GSI corrige portaria após erro em nomeação de militares para segurança presidencial

GSI corrige portaria após erro em nomeação de militares para segurança presidencial

Documento oficial publicado no Diário Oficial trouxe nomes fictícios como “Fulano” e “Cicrano de Tal” e foi retificado pelo governo em edição extra

O Gabinete de Segurança Institucional (GSI) da Presidência da República corrigiu uma portaria oficial após a publicação, no Diário Oficial da União (DOU), de nomes incorretos — incluindo as expressões genéricas “Fulano de Tal” e “Cicrano de Tal” na designação de militares para funções na segurança presidencial.

O caso envolveu a Portaria nº 172, de 19 de junho de 2026, que inicialmente indicava um major do Exército e um tenente da Polícia Militar do Distrito Federal com esses nomes fictícios, além de outros problemas de grafia no documento.

Erro em publicação oficial foi identificado e corrigido pelo GSI

Segundo o próprio órgão, o erro foi identificado após a divulgação e a correção foi publicada em uma edição extra do Diário Oficial da União, nesta segunda-feira (22). O texto retificado substitui as informações incorretas por nomes reais de militares das Forças Armadas.

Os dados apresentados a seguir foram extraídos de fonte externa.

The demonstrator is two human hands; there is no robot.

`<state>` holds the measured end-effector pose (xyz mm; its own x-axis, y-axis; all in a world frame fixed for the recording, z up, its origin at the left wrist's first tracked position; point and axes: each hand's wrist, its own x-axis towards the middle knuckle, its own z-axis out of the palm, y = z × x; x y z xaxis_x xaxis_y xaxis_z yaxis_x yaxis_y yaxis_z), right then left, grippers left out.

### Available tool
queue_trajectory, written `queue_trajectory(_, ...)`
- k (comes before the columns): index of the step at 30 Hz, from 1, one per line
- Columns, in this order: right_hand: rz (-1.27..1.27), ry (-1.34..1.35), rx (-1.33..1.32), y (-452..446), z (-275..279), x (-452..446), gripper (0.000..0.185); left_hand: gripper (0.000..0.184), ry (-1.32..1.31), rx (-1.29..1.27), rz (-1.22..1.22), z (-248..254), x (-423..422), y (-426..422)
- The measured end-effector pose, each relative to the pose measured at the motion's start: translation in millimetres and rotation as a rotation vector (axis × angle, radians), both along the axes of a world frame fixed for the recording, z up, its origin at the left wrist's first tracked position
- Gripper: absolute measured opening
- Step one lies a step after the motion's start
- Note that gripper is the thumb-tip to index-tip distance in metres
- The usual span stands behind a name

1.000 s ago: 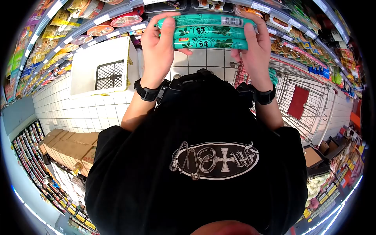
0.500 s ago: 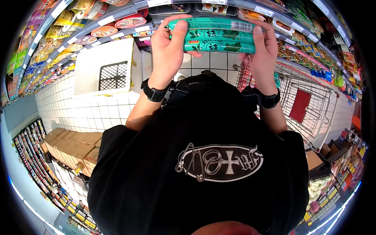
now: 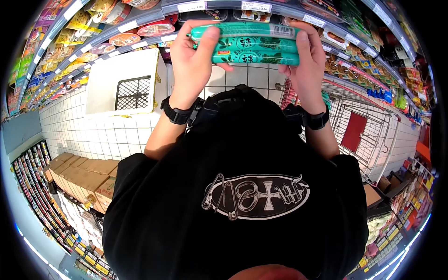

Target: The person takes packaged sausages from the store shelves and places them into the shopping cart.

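Three green sausage-shaped packs [image 3: 256, 44] lie side by side in a row, held up in front of the store shelf. My left hand [image 3: 193, 60] grips their left ends, its thumb on top. At their right ends, my right hand [image 3: 308, 58] is closed round them, with its thumb pressed near the barcode of the uppermost pack. The packs hide part of my fingers. Both wrists wear black straps.
Shelves with packaged food [image 3: 156, 29] and price tags curve across the top. A white box [image 3: 100, 88] with a black grid stands at the left, a shopping cart [image 3: 368, 133] at the right. Brown cartons [image 3: 86, 175] are stacked at the lower left.
Both hands and the packs shifted right and then back left a little, and sit slightly lower than a second ago. The grip looks the same, while the uppermost pack appears slightly turned.
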<state>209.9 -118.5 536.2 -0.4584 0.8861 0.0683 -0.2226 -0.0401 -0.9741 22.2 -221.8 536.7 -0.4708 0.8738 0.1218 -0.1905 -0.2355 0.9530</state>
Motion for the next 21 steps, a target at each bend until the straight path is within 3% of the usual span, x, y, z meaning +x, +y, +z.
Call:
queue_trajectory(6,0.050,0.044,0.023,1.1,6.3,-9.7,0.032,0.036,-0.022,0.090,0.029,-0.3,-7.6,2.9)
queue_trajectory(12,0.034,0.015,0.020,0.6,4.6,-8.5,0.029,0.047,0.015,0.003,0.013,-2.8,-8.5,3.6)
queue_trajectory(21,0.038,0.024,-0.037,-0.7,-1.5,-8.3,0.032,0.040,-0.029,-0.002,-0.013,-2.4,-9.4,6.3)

Na versão corrigida, passam a constar três militares designados para funções de assistência na Secretaria de Segurança Presidencial — entre eles sargentos da Marinha e uma militar do Exército. Um quarto nome, já presente na versão original, foi mantido.

A portaria corrigida também foi assinada por Vinícius Damasceno do Nascimento, diretor do Departamento de Gestão da Secretaria-Executiva do GSI.

Governo reconhece falha e determina republicação

O documento republicado inclui uma observação oficial informando que a nova versão foi emitida devido a “incorreção no original publicado no DOU nº 114”.

Após a repercussão do caso, o GSI informou que tomou conhecimento do erro e que providenciaria a retificação formal no Diário Oficial — o que acabou sendo cumprido no mesmo dia, em edição extra.

Entenda o que aconteceu

A falha chamou atenção porque “Fulano” e “Cicrano” são expressões usadas na língua portuguesa para se referir de forma genérica a pessoas não identificadas, o que não deveria constar em documentos oficiais de nomeação.

Além disso, o texto original também apresentava erro na grafia da palavra “Sicrano”, escrita com “C”, o que reforçou a necessidade de correção formal da portaria.

Publicação oficial foi substituída por versão corrigida

Com a nova publicação no Diário Oficial da União, os nomes fictícios foram removidos e substituídos por militares efetivamente designados para atuar na estrutura de segurança da Presidência da República.

O episódio gerou repercussão por envolver um documento oficial ligado diretamente ao Gabinete de Segurança Institucional, órgão responsável pela segurança do presidente e de autoridades do governo federal.